An argument against George Washington's paternity is that he fathered no children with Martha Washington. As she bore four children in her previous marriage, some sources state that Washington was infertile, perhaps due to an early bout with smallpox or tuberculosis, though studies have shown that smallpox does not always cause sterility. In a letter written in 1786 (West Ford's birth date is believed to be around 1784–1786) to a nephew, George Washington expressed his opinion that it was not because of himself that he was childless with his wife. The letter also stated that he had no biological children: If Mrs. Washington should survive me there is moral certainty of my dying without issue, and should I be the longest liver, the matter in my opinion is almost as certain; for whilst I retain the reasoning faculties I shall never marry a girl and it is not probable th[a]t I should have children by a woman of an age suitable to my own should I be disposed to enter into a second marriage. Some speculate that it was Martha Washington who could not conceive a child with her husband. Authors William Rasmussen and Robert Tilton have written that, "According to a tradition passed down in Masonic circles, Martha Washington would have needed some sort of corrective surgery in order to conceive additional children, after the birth of Patsy." But regardless of whether Martha Washington could biologically have had children after her marriage to George, most historians believe that George could not, despite his own expressed opinion.

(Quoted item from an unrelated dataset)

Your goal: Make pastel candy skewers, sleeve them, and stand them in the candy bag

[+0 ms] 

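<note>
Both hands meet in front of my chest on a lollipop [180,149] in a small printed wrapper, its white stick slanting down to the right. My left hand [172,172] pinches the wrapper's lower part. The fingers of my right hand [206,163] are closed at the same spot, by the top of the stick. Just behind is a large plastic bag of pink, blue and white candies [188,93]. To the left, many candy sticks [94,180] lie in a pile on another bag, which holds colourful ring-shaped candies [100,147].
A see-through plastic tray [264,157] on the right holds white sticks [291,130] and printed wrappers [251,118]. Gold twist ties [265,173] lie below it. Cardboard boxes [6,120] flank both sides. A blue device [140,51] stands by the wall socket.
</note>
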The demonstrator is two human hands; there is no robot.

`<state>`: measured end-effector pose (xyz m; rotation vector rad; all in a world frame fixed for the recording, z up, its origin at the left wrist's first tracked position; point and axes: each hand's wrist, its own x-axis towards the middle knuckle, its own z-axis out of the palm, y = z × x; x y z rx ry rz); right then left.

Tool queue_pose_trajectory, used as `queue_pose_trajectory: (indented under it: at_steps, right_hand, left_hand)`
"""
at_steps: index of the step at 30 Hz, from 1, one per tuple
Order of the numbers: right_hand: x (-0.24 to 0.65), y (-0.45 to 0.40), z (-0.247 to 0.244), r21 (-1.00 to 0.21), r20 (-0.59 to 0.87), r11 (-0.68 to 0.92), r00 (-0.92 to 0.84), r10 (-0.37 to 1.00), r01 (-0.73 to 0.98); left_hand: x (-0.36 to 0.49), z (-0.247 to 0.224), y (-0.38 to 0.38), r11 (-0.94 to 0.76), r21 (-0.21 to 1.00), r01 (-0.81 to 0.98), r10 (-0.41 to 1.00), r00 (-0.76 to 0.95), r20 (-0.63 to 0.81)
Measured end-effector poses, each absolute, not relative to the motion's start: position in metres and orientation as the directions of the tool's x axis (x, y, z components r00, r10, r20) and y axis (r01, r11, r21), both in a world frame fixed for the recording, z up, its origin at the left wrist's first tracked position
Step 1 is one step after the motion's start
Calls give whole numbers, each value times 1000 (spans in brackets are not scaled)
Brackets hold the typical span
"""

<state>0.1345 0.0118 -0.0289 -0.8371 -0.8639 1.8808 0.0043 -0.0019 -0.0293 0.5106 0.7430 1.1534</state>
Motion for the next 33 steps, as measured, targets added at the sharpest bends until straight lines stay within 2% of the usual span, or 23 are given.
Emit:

DNA testing has not been carried out even though the family has asked for it to be conducted. In 1994, locks of hair supposedly from George Washington were given to the FBI for testing, but not enough DNA was recovered to make analysis possible. In addition, West Ford's exact burial site is unknown. His family has stated that his body was placed in the old tomb of Washington upon his death and now it is thought his body was buried in Mount Vernon's Enslaved Burial Ground along with burials of perhaps 50 to 75 other individuals. Without corroborating evidence including DNA, or favorable treatment to indicate a relationship, establishing a relationship between the two is challenging. Linda Allen Hollis, the Ford family's official chronicler, is conducting new DNA research and gathering information from extended family branches to help substantiate the claim that West Ford was the son of George Washington. However if evidence was able to be found it still may be possible to discern if the two men were father and son. According to Bushrod Washington biographer Gerard Magliocca, it is more logical that West Ford's father was one of the four Washington men who lived at Bushfield plantation when Ford's mother was there. (Bushfield is where West Ford grew up before moving to Mount Vernon in 1802.)